I thought I’d just ask
Comments
It depends on the arpeggiator. Most arpeggiators sync to the host clock or some internal tempo setting. What an arpeggiator does is play held down notes one at a time to turn a block chord into an arpeggio. Most have settings to determine the order in which the notes are played back.
Arpeggiators can vary in how they work. I won't try to cover all the variations.
Some (most?) arpeggiators have the option to play in sync with the host, or to play freely. In the case of a synced arpeggiator even a chord played out of time would fall into sync. This can be disorienting on the first note as it might not play right away if you played after a natural division. So, lets say you had a quarter note arp and you played the chord a little after the beat, you might not hear that first note until the next quarter note division comes around. In this case, moving the chord back to the right timing would have the effect of moving the whole sequence back a quarter note.

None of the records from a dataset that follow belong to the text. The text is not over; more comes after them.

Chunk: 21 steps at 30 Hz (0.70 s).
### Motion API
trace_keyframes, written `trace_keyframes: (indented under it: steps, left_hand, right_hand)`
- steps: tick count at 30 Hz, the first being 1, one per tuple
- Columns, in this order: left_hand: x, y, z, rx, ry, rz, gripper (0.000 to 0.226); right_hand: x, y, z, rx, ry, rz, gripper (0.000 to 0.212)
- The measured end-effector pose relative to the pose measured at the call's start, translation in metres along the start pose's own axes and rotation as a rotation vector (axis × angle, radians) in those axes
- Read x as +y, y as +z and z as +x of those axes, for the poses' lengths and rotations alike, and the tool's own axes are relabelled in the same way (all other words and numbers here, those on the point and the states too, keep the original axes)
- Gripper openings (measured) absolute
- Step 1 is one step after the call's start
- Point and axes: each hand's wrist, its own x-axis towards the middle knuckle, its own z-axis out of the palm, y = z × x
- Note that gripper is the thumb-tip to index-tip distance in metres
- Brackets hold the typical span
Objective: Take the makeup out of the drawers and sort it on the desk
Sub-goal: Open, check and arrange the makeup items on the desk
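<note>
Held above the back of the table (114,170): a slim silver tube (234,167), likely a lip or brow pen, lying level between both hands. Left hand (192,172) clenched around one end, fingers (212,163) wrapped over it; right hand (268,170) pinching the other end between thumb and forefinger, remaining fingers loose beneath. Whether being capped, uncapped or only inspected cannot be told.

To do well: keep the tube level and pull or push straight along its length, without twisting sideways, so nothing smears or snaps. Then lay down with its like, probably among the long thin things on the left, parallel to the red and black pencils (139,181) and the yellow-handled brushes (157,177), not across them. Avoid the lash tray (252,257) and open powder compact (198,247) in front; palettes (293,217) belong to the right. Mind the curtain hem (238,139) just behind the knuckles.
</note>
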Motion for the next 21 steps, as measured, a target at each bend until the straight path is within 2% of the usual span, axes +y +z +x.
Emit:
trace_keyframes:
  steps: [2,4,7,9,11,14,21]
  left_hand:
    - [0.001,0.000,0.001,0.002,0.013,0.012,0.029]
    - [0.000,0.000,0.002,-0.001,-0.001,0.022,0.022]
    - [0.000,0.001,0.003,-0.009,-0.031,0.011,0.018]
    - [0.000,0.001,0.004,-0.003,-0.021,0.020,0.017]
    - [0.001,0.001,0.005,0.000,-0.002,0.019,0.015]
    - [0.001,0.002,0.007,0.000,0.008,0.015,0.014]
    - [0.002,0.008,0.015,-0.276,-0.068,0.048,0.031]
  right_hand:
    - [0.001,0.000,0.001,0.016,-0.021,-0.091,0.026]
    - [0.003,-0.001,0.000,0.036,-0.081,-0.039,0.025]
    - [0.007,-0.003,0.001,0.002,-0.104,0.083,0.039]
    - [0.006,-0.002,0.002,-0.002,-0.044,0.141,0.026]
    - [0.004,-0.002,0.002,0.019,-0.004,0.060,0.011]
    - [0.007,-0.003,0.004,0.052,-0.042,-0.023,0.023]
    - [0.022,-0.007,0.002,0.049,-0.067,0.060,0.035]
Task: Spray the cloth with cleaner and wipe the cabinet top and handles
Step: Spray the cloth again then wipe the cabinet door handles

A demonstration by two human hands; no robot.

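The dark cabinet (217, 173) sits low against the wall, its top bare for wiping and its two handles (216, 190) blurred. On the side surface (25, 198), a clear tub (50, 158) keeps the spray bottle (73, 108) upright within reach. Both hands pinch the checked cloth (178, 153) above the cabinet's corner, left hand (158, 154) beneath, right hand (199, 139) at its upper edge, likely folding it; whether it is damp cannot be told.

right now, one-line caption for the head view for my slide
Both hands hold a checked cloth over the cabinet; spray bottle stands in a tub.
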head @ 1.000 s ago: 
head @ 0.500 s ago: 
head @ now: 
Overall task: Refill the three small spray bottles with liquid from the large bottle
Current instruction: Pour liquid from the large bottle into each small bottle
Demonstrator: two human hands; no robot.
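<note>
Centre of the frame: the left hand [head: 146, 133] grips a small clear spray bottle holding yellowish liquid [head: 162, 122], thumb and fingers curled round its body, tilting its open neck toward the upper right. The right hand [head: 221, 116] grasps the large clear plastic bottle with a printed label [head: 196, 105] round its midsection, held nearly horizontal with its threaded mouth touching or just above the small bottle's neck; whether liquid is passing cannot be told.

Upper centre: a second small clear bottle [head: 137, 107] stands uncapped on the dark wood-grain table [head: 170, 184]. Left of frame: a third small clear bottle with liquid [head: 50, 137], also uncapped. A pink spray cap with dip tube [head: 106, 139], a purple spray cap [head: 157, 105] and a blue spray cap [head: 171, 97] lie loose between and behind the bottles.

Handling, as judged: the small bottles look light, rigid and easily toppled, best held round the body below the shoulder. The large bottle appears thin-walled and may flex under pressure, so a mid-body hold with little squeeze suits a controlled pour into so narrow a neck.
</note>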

A non host synced arpeggiator will have it's own tempo setting. It'll generally start playing that late chord immediately and all the following notes will be off from the host tempo by the same amount. Moving that chord back in line in a midi editor would fix the sync. There can be drift though with a non synced arpeggiator over time though since there's no guarantee the timing will stay in step with the host.
Thanks. I’ve always felt weird about them because when the arpeggio is set very fast, it feels like you have to play exactly in time to a degree that isn’t normal. I mean more for when you lift your hand at the end of one chord to transition to another, I always thought how I’m earth are you meant to do that without cutting off at least one of the arpeggiated notes from the end ofthe first chord (sometimes starting the next partway through the arpeggio depending on mode I suppose) I was a bit embarassed asking as it sounds kind of dumb and no one ever mentions it.
Yes.
And what @wim said.
I don’t usually play the chords when sequencing arpeggios, but instead I mostly draw trigger notes in the MIDI note editor. Mostly.

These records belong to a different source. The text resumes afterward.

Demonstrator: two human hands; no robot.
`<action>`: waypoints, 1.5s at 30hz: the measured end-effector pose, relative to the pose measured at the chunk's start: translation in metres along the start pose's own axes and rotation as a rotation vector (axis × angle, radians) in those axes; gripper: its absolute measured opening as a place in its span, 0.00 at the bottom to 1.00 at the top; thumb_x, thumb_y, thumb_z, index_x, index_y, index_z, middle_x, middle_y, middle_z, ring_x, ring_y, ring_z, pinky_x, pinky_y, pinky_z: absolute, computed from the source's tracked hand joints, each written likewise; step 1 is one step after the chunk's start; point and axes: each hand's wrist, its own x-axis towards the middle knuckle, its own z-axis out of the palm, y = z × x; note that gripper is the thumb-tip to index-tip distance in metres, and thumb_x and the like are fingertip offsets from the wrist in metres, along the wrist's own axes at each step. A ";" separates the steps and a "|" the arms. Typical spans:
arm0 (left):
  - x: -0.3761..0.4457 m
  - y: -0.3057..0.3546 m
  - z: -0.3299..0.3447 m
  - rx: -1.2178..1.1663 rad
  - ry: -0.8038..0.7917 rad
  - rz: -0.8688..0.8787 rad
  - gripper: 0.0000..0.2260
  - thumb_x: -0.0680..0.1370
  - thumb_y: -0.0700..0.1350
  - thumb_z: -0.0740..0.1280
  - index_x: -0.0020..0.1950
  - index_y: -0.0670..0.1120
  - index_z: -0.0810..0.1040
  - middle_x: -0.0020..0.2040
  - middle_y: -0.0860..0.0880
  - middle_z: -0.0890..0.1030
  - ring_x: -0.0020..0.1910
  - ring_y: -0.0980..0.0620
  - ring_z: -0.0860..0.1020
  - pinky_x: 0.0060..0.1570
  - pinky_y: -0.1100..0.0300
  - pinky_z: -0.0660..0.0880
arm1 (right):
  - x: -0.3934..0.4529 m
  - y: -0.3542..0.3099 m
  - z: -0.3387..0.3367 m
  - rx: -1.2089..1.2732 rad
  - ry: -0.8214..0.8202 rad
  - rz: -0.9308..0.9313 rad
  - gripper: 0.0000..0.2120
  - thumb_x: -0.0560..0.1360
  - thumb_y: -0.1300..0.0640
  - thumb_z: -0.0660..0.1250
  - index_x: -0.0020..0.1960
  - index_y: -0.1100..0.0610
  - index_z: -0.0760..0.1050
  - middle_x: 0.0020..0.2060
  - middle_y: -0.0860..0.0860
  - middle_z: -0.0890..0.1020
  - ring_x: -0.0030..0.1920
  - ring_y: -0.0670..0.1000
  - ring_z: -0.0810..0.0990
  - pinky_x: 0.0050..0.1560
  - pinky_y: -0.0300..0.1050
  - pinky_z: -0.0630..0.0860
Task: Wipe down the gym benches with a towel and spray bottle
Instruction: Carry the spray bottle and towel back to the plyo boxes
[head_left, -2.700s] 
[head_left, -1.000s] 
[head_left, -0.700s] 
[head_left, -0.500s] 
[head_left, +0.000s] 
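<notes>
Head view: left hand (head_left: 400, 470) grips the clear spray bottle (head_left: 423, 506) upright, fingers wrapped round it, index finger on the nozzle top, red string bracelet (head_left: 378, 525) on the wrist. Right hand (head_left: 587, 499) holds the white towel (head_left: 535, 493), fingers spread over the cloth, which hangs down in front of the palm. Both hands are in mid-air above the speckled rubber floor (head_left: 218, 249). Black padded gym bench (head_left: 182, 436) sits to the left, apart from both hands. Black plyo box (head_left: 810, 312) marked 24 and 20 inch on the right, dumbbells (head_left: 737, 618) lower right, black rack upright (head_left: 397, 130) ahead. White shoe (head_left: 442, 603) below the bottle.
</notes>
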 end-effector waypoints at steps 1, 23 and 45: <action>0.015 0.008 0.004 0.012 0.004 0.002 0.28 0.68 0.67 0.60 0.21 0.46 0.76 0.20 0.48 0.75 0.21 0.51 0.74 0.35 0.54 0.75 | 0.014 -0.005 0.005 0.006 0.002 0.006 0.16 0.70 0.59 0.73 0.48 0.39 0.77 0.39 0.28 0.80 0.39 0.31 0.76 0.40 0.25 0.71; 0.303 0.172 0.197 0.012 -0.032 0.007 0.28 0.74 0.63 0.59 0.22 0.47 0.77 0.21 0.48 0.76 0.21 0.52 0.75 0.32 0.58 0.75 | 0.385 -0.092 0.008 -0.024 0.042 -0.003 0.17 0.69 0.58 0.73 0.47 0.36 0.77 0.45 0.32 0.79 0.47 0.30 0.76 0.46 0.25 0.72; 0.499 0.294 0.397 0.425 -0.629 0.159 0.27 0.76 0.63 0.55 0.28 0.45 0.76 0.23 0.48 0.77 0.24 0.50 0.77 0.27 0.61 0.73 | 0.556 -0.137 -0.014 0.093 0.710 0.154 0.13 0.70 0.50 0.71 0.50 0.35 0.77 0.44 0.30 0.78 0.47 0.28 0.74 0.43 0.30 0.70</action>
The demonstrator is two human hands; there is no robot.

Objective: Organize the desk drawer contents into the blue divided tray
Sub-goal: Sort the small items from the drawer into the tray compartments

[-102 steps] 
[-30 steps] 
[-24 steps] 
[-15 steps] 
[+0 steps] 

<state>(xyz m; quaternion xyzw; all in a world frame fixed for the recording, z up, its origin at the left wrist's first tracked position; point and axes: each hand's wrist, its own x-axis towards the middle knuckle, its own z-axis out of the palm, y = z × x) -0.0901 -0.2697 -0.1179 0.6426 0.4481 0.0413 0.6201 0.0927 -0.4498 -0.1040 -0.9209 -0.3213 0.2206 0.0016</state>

That’s a good question. It’s not one to be embarrassed about at all.
As you can see it’s not an easy one to answer either. Arpeggiator behavior is one of those things that varies a lot from app to app.
Even more so when you get into hardware synths like Blofeld and Hydrasynth with programmable arpeggiators that are basically sequencers but not fully lol. Some apps on iOS get that deep too. StepPolyArp being the obvious one.

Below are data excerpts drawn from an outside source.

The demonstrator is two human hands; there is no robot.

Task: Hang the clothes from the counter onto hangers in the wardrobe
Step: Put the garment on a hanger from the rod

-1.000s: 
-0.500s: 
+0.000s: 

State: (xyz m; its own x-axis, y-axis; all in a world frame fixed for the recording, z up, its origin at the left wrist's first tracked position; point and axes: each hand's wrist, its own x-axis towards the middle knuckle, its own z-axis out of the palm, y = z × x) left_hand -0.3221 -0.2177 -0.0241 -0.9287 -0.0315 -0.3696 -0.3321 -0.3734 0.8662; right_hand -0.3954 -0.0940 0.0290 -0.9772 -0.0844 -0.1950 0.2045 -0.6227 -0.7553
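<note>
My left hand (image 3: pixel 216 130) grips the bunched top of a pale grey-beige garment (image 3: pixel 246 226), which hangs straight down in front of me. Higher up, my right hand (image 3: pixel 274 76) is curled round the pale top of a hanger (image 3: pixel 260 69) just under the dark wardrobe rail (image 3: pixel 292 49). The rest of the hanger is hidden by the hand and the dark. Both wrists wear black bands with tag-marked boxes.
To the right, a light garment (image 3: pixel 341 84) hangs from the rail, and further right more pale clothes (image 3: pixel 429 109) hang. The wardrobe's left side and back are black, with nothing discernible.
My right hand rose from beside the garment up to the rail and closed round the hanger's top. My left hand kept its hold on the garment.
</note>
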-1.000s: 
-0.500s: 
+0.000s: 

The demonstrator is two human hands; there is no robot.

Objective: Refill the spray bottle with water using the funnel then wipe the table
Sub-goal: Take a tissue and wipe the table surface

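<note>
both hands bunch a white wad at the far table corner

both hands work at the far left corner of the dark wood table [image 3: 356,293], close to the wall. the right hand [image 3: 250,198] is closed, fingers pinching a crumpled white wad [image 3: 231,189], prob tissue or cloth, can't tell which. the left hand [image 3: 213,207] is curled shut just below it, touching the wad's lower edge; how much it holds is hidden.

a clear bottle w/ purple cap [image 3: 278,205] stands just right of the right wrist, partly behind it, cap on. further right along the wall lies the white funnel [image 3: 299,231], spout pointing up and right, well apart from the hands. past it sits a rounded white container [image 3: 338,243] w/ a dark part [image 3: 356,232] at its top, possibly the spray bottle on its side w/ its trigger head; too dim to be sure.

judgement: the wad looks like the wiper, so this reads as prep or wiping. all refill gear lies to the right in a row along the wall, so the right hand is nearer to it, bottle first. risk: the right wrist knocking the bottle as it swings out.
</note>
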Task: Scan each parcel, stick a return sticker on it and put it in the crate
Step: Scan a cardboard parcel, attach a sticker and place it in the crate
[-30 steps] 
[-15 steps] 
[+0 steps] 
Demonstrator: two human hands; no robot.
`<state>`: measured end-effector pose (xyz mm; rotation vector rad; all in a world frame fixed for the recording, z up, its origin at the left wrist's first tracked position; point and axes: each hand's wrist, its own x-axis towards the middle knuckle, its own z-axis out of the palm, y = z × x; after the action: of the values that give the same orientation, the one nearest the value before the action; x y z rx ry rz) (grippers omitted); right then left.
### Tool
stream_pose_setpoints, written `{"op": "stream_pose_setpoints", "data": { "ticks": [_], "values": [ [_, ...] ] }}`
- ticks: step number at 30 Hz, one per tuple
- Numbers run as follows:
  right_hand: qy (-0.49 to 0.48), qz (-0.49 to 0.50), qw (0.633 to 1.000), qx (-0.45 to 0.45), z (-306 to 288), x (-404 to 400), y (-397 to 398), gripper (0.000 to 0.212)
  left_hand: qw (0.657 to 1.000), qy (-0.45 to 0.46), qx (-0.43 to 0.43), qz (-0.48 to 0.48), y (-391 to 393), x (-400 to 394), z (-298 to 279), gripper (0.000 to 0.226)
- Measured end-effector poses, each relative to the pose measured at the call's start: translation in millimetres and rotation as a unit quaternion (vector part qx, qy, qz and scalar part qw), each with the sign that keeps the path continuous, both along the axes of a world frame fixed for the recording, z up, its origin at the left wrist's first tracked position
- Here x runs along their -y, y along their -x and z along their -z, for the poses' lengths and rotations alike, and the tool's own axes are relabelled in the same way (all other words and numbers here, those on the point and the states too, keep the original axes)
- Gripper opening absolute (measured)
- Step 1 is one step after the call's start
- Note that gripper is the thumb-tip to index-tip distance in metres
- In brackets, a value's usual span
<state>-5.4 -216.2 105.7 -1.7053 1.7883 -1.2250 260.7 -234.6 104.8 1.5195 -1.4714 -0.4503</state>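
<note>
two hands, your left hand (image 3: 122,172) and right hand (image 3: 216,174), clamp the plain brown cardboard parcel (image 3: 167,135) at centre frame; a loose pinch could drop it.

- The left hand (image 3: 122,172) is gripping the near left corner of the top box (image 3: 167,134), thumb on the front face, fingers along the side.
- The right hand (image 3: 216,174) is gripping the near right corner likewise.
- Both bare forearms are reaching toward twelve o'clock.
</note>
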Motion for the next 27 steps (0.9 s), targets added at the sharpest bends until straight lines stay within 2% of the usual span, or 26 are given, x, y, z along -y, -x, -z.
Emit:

Thanks. yeah I kind of thought there must be a lot of midi sequencing rather than playing happening when it’s very exact but then you watch people live or bands on YouTube and wonder. Mind you I was up late watching Can last night and even with old tape machine tech some of it was amazing the playing
Or maybe there’s a thing where you can hit the chord before the transition and it will change if it’s in 4/4 mode or something or like it’s programmed to have a half or quarter bar window for you to instruct it what it’ll go to next - that would work quite well I think (depending on song)?
Not to make this discussion more complex, but it can be hard to discern from casual observation, at least speaking for myself, if a musician on video is playing and triggering an arpeggiator or playing a note of a synth patch that is arpeggiated in the patch (LFO modulations, etc.). Sometimes you just know a given synth doesn’t have an onboard arpeggiator, which means possibly an external arpeggiator or some modulating in the patch.
Also in the video, a musician may just be faking it. I know I would.